Task to carry out >>
Whenever the word "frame" appears in a line of the listing, copy that line.

Recorded data >>

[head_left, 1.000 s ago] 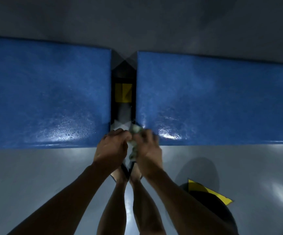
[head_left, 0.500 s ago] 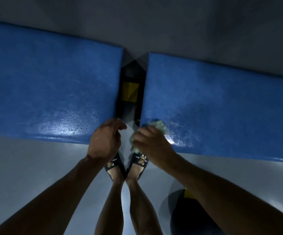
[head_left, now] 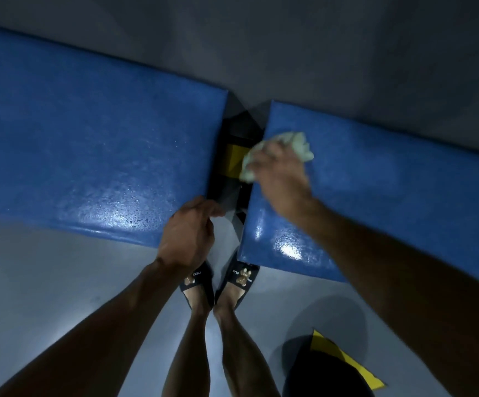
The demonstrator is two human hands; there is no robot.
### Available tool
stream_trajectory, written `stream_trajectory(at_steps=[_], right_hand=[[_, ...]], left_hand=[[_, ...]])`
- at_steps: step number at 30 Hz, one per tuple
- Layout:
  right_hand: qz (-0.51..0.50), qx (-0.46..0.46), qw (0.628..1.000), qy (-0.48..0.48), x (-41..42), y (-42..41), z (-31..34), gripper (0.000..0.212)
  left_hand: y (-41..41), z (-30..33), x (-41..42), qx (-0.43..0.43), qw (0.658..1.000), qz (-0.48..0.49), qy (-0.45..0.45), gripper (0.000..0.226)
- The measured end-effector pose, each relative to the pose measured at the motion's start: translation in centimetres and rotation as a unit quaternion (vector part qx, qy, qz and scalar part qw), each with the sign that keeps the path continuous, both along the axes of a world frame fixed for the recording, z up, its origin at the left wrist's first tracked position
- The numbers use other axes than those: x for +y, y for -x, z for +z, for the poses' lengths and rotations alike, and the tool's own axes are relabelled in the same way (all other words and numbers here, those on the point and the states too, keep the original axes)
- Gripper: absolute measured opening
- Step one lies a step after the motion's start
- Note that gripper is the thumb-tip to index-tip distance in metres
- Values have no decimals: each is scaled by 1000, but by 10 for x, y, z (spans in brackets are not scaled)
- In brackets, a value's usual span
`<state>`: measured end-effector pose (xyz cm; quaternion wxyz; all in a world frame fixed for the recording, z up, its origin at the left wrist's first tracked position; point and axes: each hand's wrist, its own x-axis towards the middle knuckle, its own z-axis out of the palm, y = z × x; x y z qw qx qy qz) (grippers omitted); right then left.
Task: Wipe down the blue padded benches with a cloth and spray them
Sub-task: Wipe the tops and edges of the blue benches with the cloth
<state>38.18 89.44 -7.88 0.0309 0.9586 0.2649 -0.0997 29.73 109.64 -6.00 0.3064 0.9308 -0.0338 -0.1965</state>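
Below you the grey floor [head_left: 46,282] carries two blue padded benches set end to end with a dark gap [head_left: 234,179] between them. The left bench [head_left: 89,144] is the larger in view, running off the left edge, and its near edge by the gap shines with fine wet droplets. The right bench [head_left: 390,196] runs off the right edge, with a bright wet sheen at its near left corner. Your right hand [head_left: 282,179] lies palm down on the right bench, just inside its left edge and closer to the far edge, its fingers closed over a crumpled pale cloth [head_left: 287,144] that it presses onto the pad; one part of the cloth hangs past the bench's left edge over the gap, another sticks out beyond your fingertips. Your left hand [head_left: 188,233] sits at the near right corner of the left bench, fingers loosely curled and holding nothing that shows. Your feet in dark slippers [head_left: 239,277] stand on the floor right before the gap. A dark object with a yellow patch [head_left: 344,359] sits on the floor at the lower right. A yellow block [head_left: 234,159] shows down in the gap.
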Motion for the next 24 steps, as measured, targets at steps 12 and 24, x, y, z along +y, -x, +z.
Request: stream_trajectory(at_steps=[12, 24], right_hand=[[6, -43, 997, -67, -40, -84, -9, 43], [-221, 25, 959, -178, -45, 119, -2, 62]], left_hand=[[-18, 5, -18, -9, 1000, -15, 9, 36], [-8, 0, -43, 36, 998, -42, 20, 38]])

Written answer >>
- The measured end-effector pose, each relative to the pose measured at the motion's start: translation in centimetres and rotation as a unit quaternion (vector part qx, qy, qz and scalar part qw), each with the sign that keeps the path continuous, both along the axes of a world frame fixed for the recording, z up, its origin at the left wrist's first tracked position
`<state>`: measured end-effector pose (xyz cm; quaternion wxyz; all in a world frame fixed for the recording, z up, its origin at the left wrist's first tracked position; point and axes: each hand's wrist, its own x-axis towards the middle knuckle, its own z-axis out of the palm, y = z × x; x y z qw qx qy qz) (grippers omitted); right then left.

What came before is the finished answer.